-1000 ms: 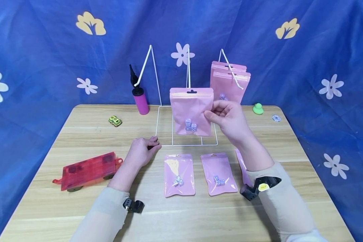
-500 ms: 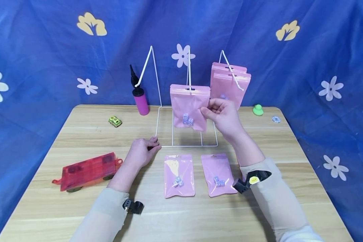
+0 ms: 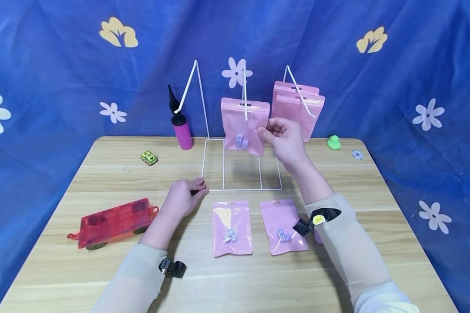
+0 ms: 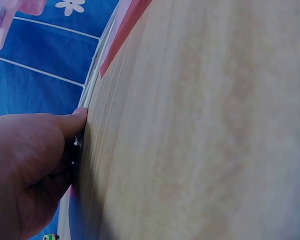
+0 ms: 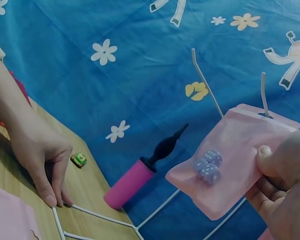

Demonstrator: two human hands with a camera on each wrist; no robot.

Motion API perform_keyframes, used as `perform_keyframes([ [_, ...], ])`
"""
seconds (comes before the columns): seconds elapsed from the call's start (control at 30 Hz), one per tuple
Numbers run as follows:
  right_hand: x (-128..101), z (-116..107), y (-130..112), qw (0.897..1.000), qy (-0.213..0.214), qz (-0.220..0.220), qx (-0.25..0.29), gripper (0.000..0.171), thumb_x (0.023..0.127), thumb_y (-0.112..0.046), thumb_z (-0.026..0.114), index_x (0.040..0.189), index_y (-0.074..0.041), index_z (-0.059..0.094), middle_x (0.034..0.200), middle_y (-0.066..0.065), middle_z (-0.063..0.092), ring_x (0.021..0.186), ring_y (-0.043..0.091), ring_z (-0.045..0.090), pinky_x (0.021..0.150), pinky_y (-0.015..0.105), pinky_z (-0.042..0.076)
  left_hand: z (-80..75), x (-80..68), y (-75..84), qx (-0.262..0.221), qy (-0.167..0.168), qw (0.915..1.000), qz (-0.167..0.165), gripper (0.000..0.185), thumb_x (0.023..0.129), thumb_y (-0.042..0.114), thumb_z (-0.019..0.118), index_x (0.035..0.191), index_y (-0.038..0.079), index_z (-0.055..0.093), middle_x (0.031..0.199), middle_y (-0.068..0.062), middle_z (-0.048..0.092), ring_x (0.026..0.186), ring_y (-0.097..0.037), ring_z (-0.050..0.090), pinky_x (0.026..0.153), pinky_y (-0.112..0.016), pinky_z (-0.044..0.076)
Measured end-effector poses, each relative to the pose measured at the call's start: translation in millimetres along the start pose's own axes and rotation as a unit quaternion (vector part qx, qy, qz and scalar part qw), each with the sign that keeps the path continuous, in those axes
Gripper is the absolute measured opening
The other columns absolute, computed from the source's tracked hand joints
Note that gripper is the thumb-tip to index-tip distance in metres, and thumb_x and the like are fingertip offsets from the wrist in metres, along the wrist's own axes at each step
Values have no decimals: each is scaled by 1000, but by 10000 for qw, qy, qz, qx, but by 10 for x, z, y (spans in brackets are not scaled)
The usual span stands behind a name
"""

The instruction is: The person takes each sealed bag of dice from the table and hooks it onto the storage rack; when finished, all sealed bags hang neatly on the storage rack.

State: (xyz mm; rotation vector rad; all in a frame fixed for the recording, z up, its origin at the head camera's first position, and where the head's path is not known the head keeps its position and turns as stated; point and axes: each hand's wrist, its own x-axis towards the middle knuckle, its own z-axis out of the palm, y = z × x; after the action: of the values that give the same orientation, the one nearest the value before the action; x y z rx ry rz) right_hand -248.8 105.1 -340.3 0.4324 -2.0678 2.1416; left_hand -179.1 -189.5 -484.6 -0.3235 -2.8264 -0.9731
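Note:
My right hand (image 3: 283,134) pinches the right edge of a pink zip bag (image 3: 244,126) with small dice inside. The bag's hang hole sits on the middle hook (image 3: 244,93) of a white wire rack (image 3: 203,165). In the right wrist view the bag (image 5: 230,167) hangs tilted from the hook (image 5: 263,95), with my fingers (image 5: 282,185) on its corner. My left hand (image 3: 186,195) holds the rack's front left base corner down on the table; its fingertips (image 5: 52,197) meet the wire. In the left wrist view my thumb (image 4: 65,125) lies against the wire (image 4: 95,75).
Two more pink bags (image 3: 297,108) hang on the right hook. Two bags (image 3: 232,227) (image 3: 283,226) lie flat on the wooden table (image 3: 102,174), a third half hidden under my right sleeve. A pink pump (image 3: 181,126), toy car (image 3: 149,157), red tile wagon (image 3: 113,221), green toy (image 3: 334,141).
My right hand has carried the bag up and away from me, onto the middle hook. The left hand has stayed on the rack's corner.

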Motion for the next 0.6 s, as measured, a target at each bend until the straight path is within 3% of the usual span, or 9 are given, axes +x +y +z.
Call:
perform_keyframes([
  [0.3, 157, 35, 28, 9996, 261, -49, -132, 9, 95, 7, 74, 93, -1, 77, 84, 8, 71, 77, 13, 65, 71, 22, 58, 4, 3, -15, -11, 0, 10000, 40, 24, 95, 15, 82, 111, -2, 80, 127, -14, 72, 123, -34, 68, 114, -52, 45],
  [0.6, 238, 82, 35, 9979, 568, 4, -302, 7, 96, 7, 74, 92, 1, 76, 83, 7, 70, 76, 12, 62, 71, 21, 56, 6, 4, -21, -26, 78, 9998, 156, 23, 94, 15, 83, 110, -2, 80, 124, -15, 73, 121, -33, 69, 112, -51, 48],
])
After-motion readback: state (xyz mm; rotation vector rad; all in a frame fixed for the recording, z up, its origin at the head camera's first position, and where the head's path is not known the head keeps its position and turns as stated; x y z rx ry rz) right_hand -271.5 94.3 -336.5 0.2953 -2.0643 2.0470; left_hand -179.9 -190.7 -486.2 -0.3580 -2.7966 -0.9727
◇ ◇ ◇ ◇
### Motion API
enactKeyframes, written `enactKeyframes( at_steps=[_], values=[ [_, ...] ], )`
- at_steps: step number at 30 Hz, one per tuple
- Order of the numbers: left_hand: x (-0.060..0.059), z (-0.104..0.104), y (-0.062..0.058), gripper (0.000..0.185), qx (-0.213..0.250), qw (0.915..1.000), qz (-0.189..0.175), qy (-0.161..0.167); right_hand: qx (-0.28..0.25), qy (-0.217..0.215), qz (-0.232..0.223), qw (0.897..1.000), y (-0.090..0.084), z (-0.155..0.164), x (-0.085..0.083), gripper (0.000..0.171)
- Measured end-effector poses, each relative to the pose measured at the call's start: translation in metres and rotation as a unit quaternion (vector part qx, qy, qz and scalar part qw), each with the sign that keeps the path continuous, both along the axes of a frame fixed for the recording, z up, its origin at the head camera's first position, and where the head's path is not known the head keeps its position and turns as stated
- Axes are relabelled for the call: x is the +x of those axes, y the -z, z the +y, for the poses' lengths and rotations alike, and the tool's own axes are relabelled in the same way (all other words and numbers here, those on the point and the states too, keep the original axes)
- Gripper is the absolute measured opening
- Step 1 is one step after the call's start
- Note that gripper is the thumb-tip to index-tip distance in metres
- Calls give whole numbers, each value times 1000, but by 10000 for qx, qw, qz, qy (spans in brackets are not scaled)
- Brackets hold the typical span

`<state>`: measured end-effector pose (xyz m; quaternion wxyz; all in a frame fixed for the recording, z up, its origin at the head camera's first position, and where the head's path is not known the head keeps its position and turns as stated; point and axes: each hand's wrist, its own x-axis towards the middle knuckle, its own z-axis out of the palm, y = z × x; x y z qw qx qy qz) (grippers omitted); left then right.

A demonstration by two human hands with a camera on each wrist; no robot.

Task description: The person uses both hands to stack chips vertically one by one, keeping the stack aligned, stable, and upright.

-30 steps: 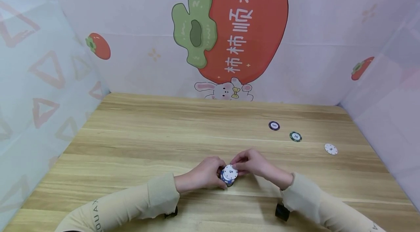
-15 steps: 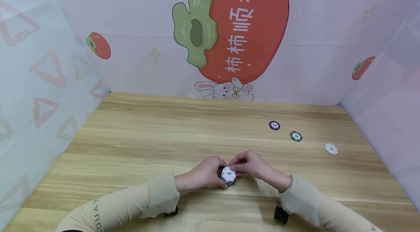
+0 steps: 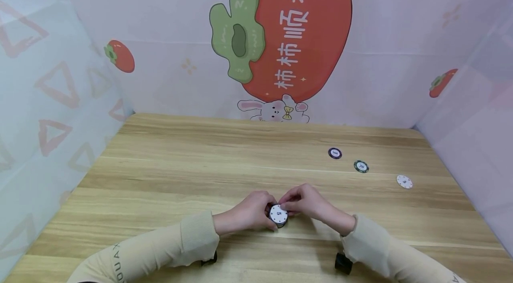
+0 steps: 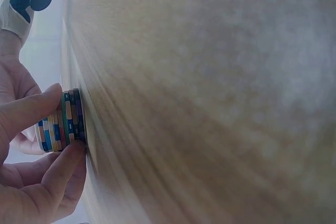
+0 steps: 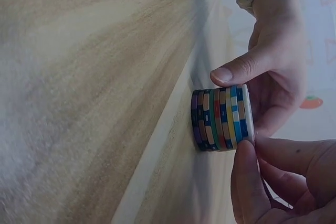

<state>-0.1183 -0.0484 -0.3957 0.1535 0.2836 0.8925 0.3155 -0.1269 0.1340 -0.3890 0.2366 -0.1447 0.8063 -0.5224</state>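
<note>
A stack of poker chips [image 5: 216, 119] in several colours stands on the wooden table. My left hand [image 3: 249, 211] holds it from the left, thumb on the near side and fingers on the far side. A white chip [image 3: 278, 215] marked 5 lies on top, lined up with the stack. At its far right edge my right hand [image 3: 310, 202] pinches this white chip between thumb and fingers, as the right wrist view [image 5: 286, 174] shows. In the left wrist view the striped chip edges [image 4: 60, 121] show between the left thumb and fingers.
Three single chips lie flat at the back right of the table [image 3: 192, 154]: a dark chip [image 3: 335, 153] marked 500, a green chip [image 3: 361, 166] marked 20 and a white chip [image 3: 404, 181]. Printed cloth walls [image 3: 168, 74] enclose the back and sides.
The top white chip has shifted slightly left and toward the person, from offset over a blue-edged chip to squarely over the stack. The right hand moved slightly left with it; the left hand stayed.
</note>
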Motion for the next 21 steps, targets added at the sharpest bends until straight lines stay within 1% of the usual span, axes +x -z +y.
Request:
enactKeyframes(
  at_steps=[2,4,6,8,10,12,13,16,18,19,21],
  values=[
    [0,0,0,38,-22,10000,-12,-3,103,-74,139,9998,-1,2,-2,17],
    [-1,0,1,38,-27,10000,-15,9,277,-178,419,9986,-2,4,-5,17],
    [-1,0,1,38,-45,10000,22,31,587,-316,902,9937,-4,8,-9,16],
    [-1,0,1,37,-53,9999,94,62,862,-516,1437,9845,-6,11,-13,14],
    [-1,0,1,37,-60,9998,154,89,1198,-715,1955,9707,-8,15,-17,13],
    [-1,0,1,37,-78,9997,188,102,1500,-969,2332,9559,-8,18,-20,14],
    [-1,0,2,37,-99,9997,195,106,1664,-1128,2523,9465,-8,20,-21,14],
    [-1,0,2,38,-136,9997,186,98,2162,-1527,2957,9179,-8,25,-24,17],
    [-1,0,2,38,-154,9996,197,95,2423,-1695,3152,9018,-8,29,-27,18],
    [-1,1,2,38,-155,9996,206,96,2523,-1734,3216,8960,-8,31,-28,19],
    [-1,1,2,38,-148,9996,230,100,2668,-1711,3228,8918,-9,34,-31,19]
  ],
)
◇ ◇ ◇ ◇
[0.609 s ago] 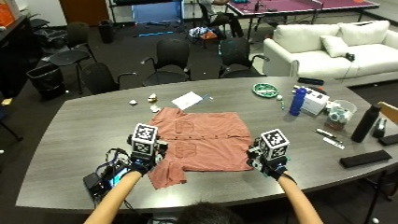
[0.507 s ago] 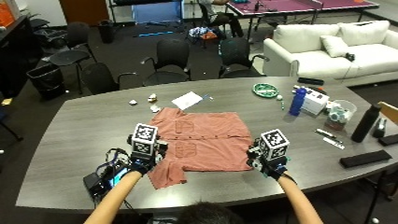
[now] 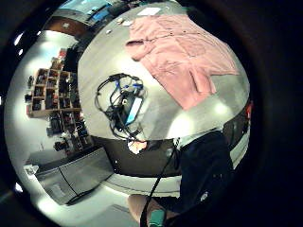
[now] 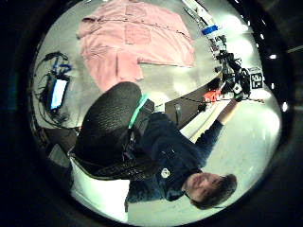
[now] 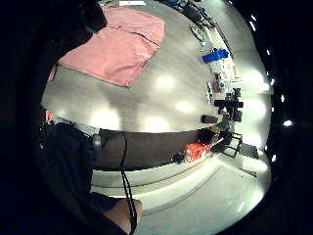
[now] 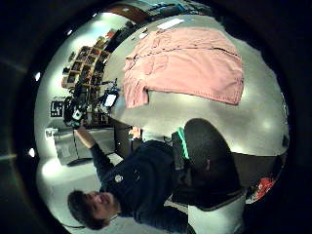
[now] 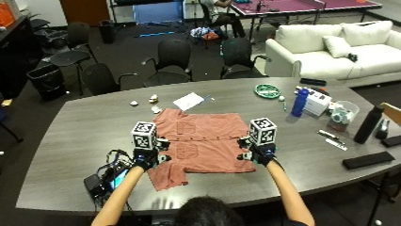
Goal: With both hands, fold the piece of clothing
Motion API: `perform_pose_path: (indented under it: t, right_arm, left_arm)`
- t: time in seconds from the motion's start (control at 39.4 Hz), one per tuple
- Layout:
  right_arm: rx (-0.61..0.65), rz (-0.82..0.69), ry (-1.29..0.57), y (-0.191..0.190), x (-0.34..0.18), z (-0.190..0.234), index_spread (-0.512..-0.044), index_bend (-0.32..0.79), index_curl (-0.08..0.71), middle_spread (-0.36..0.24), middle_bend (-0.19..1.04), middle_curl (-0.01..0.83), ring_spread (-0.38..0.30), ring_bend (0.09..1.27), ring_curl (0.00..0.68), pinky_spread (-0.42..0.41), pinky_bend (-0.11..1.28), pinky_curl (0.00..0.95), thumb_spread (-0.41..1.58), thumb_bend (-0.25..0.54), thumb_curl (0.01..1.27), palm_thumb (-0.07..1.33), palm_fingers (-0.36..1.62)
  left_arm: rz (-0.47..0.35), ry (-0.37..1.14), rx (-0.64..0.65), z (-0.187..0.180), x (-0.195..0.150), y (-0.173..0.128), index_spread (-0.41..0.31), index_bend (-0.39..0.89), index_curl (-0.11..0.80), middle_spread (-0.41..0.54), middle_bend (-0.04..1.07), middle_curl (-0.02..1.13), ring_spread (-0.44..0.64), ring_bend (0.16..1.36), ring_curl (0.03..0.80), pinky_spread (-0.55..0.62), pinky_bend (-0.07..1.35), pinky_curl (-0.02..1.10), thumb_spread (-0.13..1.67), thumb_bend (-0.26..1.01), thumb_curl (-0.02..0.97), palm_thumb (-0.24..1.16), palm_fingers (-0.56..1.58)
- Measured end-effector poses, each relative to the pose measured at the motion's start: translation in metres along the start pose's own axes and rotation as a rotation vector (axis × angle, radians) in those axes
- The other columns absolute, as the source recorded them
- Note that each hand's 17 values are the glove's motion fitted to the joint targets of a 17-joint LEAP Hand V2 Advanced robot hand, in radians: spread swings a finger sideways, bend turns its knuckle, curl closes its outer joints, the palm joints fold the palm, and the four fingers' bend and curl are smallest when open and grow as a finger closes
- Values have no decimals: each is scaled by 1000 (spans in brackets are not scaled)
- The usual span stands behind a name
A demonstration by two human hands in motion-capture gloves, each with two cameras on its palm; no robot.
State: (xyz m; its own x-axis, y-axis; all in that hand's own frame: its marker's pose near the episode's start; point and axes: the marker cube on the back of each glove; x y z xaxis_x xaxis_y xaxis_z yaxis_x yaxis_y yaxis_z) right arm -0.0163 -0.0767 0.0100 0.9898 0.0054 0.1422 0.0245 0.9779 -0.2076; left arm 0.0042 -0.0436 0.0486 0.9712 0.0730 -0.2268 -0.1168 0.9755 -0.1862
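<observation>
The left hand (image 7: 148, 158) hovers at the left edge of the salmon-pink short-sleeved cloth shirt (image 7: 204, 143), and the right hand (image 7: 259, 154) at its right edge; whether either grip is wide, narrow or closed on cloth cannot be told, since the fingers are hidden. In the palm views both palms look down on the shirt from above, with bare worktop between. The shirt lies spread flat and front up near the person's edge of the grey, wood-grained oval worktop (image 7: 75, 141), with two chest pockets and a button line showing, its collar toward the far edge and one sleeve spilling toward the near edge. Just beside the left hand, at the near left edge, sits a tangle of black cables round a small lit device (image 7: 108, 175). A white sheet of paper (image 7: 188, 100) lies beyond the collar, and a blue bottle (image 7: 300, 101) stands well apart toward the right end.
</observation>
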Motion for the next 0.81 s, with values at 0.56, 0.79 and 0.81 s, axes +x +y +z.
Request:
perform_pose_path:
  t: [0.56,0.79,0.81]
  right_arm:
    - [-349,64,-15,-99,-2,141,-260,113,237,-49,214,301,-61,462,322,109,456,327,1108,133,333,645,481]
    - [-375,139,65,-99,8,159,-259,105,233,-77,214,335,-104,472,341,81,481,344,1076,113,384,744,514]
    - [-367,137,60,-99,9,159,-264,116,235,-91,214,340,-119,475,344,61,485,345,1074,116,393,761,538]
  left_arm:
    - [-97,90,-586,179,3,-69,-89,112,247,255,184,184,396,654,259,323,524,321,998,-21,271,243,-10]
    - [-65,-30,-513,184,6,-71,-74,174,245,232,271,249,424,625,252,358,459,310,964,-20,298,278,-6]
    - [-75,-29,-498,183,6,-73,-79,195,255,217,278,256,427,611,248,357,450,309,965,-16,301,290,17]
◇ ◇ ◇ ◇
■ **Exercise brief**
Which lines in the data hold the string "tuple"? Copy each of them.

■ **Task response**
seconds (comes before the columns): seconds elapsed from the call's start (control at 30 Hz), one per tuple
- at_steps: step number at 30 Hz, one per tuple
- t: time in seconds from the motion's start (control at 39.4 Hz), one per tuple

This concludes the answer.